Inuit Food Security Pilot Program Supported by Grant for Advancing Sustainable Development

 Project team working together in North Greenland
Project team working together in North Greenland From left to right: Sakæus Uumaaq Hendriksen, Nukappiakkuluk Hendriksen, Aviaja Hauptmann, Patdloq Hendriksen, Ilannguaq Hendriksen working to advance food security in Siorapaluk, North Greenland (Avanersuaq). (Daniel Lyberth Hauptmann)

Our project, "Community Mentorship Program Pilot for Radical and Relational Approaches to Inuit Food Security" was selected as one of the seven projects supported by UC Davis Global Affairs for advancing sustainable development goals for a better future.

Read more on the Global Affairs website.

Jessica Bissett Perea, assistant professor of Native American studies in the College of Letters and Science, and Maria Marco, professor of food science and technology in the College of Agricultural and Environmental Sciences, and Stephanie Maroney, postdoctoral scholar and program manager for the Mellon Public Scholars Program in the Humanities Institute, are collaborating with Aviaja Hauptmann, a postdoctoral scholar from the University of Greenland, to contribute to SDG 2: Zero Hunger, SDG 3: Good Health and Well-Being, SDG 10: Reduced Inequalities, SDG 16: Peace, Justice, and Strong Institutions, and SDG 17: Partnerships.

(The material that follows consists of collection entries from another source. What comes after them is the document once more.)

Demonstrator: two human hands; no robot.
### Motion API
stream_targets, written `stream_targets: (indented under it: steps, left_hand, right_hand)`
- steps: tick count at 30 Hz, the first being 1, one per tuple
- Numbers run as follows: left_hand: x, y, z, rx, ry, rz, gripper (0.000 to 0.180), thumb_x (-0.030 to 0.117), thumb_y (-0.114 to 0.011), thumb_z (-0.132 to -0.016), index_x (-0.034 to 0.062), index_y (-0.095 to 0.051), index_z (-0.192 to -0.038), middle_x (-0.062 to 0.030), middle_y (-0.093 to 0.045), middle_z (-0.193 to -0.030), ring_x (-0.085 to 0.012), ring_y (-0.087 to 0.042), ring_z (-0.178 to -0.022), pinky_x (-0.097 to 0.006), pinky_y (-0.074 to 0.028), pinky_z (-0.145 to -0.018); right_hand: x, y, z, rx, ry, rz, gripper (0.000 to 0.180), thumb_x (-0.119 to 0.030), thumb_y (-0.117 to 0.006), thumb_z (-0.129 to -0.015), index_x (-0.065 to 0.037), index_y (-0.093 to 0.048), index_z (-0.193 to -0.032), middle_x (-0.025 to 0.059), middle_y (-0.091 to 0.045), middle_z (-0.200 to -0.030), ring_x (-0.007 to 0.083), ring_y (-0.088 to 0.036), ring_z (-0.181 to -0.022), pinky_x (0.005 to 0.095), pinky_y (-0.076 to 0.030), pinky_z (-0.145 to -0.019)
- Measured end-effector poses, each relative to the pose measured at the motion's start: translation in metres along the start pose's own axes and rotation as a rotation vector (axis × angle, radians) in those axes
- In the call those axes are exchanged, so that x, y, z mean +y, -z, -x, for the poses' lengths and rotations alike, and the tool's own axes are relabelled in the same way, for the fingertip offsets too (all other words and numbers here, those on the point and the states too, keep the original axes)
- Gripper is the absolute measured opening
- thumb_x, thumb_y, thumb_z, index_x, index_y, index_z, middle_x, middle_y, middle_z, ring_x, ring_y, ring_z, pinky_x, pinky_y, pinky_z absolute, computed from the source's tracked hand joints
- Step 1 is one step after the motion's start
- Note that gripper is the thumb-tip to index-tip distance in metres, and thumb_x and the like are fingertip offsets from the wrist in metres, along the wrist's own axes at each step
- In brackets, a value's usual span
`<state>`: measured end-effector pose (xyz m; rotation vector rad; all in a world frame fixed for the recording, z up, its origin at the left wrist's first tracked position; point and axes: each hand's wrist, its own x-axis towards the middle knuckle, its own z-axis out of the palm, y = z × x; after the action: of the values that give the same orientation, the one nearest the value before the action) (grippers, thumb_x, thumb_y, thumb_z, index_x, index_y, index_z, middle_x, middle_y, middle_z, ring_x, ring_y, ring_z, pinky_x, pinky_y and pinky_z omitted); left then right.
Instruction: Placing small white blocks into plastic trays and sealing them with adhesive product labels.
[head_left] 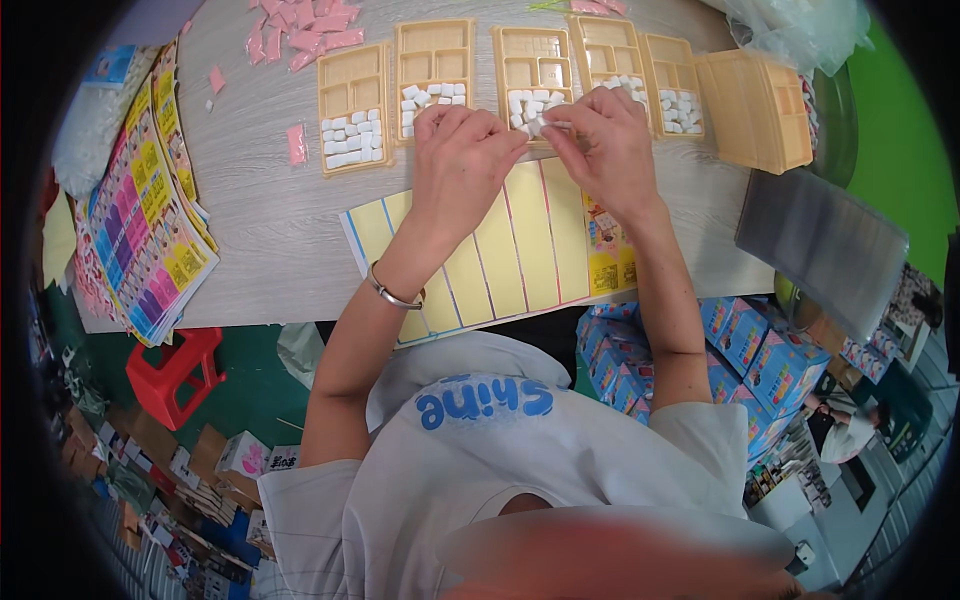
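- My left hand [455,160] and my right hand [610,150] are up close together over the table [250,200].
- The fingertips of both hands meet on one small white piece [545,124]. My fingers are pinched shut on it from both sides.
- That small white piece sits right between my two hands, just above the middle tray [532,70].
- The middle tray is tan and has little boxes in it. A heap of white cubes [530,102] lies in its near part, touching my fingertips.
- Past my left hand there are two more tan trays. The closer one [433,62] has white cubes too, and the farther one [352,108] has them in neat rows.
- Past my right hand are two more trays [640,62] with white cubes, and then a stack of empty tan trays [760,110] farther out.
- Under my wrists lies a yellow sheet [520,250] with thin lines on it. It reaches to the table edge near me.
- I wear a silver bracelet [390,292] on my left wrist.
- Far out past my left hand is a pile of bright printed sheets [145,220], and pink packets [305,25] lie up at the far side.
- Off past my right arm a grey see-through sheet [820,240] sticks out, and blue boxes [760,355] sit down low beside the table.
- A red stool [175,370] is on the floor, down on my left.
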<state>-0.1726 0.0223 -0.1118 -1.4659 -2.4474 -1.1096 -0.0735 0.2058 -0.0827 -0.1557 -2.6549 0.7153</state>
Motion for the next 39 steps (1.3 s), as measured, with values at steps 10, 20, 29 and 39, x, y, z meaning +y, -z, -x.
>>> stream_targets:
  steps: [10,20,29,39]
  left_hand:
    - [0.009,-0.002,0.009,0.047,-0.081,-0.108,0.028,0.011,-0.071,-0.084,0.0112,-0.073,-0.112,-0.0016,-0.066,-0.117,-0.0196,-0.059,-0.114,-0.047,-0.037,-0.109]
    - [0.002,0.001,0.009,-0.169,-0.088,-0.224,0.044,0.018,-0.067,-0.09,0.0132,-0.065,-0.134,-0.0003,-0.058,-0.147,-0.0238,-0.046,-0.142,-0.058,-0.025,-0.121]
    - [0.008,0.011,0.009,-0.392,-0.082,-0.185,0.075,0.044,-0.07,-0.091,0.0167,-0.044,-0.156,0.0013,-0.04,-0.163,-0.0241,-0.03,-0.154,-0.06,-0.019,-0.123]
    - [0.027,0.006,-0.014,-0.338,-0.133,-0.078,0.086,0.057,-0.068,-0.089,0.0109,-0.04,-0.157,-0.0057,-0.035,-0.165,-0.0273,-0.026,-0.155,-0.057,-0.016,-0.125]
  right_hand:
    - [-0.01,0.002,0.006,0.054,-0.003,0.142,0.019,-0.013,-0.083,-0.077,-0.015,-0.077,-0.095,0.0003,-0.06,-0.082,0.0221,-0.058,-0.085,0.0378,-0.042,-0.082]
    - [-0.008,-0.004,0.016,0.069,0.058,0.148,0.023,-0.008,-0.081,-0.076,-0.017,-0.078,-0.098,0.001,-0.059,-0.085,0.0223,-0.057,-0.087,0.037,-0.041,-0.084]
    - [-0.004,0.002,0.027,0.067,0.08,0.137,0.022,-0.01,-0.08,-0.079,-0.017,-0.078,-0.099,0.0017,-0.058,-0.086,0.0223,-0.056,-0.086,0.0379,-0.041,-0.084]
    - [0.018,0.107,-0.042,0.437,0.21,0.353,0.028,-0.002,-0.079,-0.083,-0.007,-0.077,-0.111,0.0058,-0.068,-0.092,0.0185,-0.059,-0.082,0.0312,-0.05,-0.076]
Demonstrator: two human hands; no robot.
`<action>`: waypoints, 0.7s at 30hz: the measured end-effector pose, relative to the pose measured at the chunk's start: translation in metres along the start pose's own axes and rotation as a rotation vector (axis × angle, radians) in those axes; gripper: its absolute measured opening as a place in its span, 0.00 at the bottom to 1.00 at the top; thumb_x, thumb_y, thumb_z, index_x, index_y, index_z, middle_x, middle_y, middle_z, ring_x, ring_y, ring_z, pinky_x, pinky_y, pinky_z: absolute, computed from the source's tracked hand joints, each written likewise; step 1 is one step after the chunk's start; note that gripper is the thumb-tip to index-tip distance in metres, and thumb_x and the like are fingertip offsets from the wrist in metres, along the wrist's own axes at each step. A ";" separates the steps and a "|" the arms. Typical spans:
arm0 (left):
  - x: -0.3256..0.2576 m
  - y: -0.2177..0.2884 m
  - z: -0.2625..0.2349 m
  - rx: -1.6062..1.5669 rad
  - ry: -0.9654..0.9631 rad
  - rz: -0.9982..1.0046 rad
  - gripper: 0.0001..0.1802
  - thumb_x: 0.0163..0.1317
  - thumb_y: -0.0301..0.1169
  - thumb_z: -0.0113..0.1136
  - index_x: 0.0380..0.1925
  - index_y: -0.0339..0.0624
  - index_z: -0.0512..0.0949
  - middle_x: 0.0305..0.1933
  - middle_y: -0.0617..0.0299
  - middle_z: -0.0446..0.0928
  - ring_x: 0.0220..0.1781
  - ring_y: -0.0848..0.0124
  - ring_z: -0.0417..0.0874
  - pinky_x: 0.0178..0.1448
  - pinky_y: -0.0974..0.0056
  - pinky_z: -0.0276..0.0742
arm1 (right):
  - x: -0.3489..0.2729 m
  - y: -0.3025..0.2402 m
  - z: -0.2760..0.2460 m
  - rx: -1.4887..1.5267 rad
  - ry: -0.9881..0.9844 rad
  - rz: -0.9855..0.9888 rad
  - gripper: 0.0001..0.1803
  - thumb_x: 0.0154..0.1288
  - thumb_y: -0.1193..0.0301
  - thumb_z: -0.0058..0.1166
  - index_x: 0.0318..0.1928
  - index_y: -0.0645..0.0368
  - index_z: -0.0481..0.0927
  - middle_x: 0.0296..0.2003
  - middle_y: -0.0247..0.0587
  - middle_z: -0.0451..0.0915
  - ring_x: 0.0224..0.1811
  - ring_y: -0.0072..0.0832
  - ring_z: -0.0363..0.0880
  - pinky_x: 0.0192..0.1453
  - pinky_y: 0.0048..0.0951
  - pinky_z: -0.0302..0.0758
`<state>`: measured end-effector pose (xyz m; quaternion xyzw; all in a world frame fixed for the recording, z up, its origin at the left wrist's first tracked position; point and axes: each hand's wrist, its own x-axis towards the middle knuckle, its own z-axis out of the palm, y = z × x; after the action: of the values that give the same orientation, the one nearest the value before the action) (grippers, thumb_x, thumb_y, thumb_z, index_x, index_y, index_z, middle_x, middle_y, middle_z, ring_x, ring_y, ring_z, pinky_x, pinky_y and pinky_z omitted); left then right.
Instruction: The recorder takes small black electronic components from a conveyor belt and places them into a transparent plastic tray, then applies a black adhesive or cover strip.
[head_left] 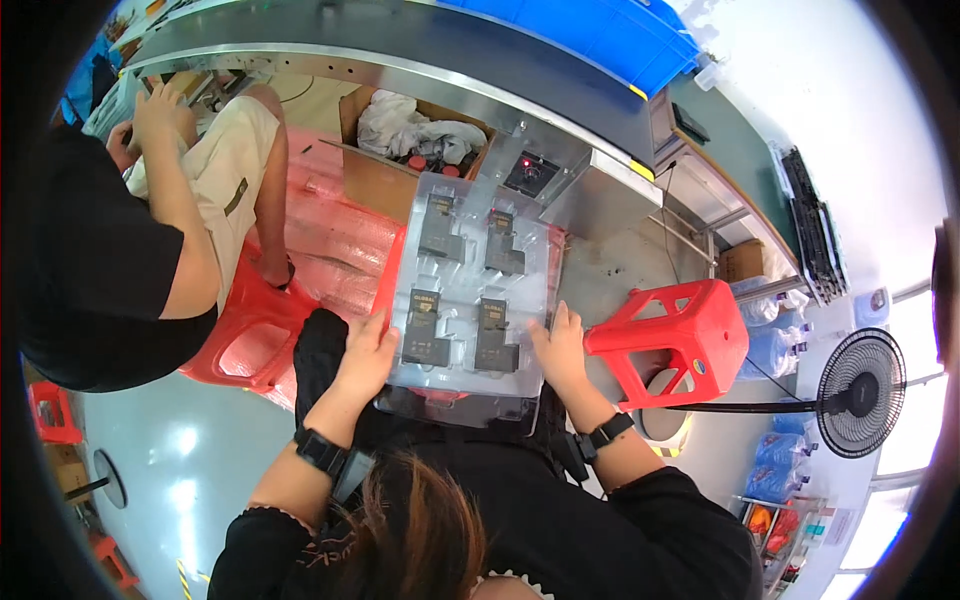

The team is using the grant to engage in inclusive and collaborative transdisciplinary research with international communities and university partners to better understand, document, and share traditional Inuit subsistence lifeways and food preparation methods as a means to advance food security in the circumpolar Arctic. Their work blends scientific approaches, such as emphasizing microbiology in homes, with arts and humanities approaches that are Indigenous-led and Indigeneity-centered.